:: PROBLEM REQUIREMENTS ::
Go through the listing and write out all of it exactly.

:: INFORMATION PROVIDED ::
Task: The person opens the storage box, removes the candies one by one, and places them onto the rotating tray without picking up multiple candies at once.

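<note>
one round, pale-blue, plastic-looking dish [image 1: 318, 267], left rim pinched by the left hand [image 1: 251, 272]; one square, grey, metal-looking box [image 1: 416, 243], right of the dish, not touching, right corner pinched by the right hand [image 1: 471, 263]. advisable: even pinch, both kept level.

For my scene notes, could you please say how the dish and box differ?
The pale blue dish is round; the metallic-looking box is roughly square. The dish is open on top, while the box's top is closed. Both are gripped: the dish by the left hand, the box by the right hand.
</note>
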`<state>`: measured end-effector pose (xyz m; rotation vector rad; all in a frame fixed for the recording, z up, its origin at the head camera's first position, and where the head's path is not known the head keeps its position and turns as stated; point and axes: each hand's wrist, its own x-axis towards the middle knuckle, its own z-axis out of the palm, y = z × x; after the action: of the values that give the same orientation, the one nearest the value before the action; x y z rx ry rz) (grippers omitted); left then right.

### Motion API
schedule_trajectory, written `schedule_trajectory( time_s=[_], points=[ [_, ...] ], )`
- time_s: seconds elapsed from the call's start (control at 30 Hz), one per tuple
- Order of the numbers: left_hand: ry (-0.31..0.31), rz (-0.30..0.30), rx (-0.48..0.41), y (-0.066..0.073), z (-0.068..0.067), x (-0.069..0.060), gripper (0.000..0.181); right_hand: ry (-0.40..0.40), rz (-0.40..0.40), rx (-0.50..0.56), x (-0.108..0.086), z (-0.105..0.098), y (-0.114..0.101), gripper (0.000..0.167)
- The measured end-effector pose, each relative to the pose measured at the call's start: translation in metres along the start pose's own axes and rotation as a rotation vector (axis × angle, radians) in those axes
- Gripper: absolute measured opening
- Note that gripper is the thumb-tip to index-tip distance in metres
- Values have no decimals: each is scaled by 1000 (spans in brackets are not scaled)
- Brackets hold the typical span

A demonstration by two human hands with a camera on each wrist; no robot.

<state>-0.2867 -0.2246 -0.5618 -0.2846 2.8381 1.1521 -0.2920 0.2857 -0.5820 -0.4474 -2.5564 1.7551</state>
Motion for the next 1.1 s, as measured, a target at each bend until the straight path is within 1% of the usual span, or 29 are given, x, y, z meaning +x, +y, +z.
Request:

:: WRITTEN REPLY ::
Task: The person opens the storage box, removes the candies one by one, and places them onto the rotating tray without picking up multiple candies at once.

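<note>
one round, pale-blue, plastic-looking dish [image 1: 318, 267], left rim pinched by the left hand [image 1: 251, 272]; one square, grey, metal-looking box [image 1: 416, 243], right of the dish, not touching, right corner pinched by the right hand [image 1: 471, 263]. advisable: even pinch, both kept level.

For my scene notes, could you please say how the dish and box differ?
The pale blue dish is round; the metallic-looking box is roughly square. The dish is open on top, while the box's top is closed. Both are gripped: the dish by the left hand, the box by the right hand.
</note>
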`<state>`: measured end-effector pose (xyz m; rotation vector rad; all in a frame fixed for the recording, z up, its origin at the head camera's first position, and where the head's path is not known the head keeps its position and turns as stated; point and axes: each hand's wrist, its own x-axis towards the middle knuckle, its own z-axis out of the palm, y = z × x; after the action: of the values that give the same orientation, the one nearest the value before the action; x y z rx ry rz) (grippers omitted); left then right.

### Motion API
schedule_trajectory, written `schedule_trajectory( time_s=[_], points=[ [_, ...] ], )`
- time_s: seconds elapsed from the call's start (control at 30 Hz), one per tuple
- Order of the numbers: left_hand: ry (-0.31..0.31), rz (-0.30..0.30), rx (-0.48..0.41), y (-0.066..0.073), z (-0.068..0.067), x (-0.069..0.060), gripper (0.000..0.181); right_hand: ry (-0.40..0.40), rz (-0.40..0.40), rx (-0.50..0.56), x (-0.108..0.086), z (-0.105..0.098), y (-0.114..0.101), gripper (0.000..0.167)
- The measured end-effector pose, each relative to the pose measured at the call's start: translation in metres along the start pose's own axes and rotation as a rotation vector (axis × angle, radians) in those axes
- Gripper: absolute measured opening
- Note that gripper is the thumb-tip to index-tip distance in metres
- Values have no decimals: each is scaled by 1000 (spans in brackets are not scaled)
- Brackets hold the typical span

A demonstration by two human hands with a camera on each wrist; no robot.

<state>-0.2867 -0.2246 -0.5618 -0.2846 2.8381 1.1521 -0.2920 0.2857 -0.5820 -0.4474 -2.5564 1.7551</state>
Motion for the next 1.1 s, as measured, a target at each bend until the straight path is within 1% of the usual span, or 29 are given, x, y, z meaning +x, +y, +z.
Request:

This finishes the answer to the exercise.